THE PROBLEM.
From the listing below, extract each line containing the string "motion".

DATA.
□ □ □ □ □

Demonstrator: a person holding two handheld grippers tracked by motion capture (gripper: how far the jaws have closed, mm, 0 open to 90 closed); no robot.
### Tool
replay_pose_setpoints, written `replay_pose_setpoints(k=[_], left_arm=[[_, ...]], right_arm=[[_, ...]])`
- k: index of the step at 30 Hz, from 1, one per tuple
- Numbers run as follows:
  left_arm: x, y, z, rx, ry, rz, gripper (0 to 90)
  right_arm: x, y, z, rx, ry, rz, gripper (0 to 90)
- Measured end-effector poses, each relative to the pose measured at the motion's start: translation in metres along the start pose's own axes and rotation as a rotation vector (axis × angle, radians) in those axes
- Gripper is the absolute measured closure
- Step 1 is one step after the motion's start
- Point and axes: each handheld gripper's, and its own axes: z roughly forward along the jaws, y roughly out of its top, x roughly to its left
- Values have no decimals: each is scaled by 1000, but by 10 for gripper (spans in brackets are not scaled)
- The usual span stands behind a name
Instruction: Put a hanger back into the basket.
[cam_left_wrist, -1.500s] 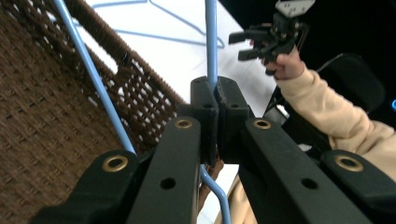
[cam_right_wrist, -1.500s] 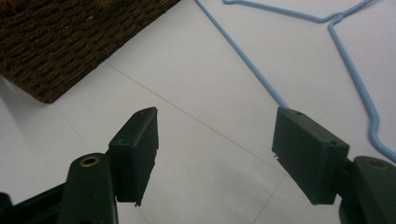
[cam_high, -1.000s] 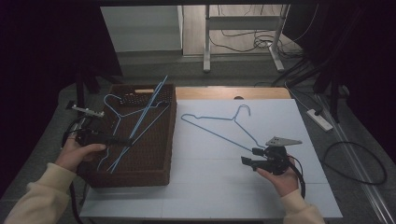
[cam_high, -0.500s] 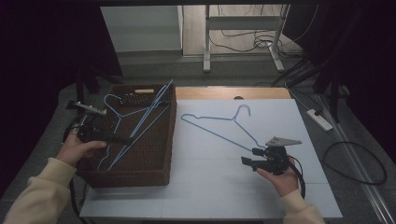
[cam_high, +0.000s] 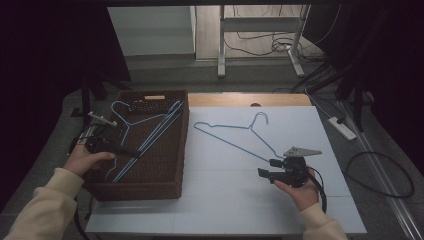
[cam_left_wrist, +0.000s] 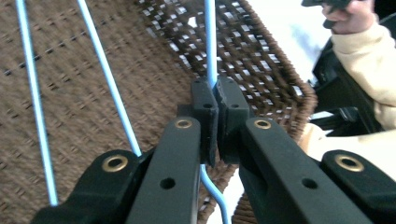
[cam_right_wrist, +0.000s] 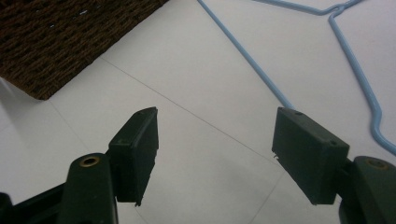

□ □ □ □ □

OUTPUT FOR THIS TASK.
Demonstrator: a person holding two handheld grippers tracked by motion capture (gripper: how far the jaws have closed, mm, 0 open to 90 closed); no robot.
- Measured end-effector poses, each relative to the pose measured at the motion's start: translation in metres along the start pose's own axes and rotation as a rotation vector (axis × angle, radians) in those axes
- Step 1 is one step after the motion's start

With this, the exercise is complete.